» Task goal
Ignoring every picture, return the lines of the listing below word for word, from the line that holds "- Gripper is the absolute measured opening" through the line that holds "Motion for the".

☆ ☆ ☆ ☆ ☆ ☆ ☆

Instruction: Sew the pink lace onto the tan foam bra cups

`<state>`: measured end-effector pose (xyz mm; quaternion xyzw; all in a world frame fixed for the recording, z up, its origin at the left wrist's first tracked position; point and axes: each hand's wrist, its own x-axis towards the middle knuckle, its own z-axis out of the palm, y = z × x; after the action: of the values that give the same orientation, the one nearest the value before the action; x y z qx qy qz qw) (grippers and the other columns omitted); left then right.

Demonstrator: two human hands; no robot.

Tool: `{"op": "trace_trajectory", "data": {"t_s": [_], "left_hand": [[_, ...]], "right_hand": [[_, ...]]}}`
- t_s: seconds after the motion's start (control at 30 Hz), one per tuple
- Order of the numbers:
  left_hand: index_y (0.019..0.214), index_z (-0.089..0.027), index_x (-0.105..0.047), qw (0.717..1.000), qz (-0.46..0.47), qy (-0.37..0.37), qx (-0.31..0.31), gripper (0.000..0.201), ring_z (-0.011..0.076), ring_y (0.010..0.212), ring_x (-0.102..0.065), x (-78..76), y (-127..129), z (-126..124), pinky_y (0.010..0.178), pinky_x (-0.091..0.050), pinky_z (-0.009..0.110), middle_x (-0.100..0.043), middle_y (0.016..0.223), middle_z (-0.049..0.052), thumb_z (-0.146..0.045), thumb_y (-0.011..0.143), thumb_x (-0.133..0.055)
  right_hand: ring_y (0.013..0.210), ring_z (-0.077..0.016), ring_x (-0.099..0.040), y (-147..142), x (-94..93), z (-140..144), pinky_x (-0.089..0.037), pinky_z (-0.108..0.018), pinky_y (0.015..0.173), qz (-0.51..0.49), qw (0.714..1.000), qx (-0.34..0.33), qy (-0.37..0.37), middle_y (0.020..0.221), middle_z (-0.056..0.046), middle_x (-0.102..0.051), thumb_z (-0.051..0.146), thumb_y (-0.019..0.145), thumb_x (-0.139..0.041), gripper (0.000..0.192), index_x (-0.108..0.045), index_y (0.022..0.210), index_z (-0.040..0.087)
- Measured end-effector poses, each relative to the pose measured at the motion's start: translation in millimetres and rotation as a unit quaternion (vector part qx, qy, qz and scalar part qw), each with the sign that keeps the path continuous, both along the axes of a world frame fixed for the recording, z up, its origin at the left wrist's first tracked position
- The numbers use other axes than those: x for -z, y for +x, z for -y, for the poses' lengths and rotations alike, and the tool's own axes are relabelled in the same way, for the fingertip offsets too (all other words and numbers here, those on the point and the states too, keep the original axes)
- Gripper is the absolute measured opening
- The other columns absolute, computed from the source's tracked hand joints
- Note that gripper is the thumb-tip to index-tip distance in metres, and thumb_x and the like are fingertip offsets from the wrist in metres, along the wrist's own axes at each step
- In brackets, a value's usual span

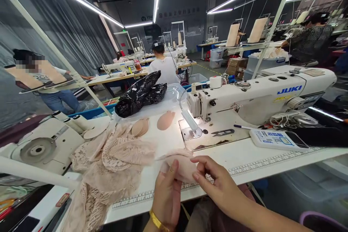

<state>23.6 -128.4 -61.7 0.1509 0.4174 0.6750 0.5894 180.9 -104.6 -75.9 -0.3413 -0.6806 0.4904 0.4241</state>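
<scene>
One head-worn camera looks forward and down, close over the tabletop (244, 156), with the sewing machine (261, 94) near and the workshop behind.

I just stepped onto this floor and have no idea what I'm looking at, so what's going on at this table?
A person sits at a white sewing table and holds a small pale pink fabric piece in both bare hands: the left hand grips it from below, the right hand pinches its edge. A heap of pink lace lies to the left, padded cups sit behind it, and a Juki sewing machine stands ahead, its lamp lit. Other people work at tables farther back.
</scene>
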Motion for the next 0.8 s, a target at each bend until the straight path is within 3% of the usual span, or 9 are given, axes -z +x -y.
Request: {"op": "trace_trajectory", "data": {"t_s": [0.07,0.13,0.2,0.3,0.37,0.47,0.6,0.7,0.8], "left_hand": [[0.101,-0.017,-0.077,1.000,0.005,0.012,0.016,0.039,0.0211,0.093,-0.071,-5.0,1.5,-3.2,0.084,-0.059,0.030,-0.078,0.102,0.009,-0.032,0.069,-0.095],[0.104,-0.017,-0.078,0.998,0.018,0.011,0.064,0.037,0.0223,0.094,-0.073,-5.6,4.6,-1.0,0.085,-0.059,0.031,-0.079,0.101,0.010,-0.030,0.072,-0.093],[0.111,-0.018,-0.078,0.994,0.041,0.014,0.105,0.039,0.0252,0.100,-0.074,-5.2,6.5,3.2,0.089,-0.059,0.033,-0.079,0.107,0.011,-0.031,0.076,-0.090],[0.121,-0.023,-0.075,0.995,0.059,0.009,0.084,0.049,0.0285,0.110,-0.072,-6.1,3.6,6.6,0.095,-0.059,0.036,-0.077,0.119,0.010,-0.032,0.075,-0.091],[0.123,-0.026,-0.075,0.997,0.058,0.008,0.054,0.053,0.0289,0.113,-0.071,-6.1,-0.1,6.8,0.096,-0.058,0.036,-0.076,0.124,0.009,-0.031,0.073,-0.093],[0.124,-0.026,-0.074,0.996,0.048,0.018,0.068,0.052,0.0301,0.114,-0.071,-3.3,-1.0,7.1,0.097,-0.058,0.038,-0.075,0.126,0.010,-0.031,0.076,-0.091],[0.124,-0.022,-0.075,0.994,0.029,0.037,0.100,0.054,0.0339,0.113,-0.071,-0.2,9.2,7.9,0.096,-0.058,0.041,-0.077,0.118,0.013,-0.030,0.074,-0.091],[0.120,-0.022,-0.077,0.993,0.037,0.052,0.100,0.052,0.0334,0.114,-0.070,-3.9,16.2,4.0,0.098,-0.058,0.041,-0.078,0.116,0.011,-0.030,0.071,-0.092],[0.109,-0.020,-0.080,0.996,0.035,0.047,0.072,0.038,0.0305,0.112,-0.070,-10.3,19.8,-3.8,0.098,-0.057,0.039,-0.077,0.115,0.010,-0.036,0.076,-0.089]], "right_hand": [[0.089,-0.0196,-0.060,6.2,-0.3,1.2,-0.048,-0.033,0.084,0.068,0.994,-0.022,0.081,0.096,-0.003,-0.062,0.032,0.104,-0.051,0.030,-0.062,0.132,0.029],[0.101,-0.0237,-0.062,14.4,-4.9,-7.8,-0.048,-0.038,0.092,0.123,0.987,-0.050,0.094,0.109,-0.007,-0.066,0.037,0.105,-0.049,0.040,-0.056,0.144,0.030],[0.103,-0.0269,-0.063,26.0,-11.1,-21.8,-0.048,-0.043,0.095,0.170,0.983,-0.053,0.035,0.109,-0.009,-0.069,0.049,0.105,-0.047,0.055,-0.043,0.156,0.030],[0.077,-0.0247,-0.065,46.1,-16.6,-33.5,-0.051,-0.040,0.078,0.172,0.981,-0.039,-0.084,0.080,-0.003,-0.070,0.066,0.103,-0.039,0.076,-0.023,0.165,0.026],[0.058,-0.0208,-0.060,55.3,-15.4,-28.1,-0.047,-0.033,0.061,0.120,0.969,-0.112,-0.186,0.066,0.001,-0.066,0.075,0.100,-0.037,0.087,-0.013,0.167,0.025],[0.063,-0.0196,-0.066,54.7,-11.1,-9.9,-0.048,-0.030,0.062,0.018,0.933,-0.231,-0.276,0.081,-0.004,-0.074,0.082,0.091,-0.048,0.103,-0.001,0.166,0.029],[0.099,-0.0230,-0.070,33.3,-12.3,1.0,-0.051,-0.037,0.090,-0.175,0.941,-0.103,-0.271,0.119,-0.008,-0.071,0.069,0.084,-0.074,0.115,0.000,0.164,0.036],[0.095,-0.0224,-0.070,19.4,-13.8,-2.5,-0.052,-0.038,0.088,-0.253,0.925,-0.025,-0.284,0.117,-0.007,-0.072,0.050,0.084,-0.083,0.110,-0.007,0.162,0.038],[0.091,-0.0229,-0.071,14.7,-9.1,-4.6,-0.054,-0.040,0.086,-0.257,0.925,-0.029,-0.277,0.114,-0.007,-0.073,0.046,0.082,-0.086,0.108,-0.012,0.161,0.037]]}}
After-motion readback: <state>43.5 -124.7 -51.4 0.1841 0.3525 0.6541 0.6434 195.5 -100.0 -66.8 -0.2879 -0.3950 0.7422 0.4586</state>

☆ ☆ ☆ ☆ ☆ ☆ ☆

» Reply
- Gripper is the absolute measured opening
- The other columns absolute, computed from the source's tracked hand joints
- Note that gripper is the thumb-tip to index-tip distance in metres, and thumb_x and the like are fingertip offsets from the wrist in metres, along the wrist's own axes at each step
- In brackets, a value's usual span


<state>23.6 -128.4 -61.7 0.1509 0.4174 0.6750 0.5894 180.9 -104.6 -75.9 -0.3413 -0.6806 0.4904 0.4241</state>
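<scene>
One head-worn camera looks forward and down, close over the tabletop (244, 156), with the sewing machine (261, 94) near and the workshop behind.

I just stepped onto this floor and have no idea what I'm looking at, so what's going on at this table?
A person sits at a white sewing table and holds a small pale pink fabric piece in both bare hands: the left hand grips it from below, the right hand pinches its edge. A heap of pink lace lies to the left, padded cups sit behind it, and a Juki sewing machine stands ahead, its lamp lit. Other people work at tables farther back.
</scene>
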Motion for the next 0.8 s, a target at each bend until the straight path is within 3% of the usual span, or 9 are given, axes -z +x -y.

Nothing further is required of the output.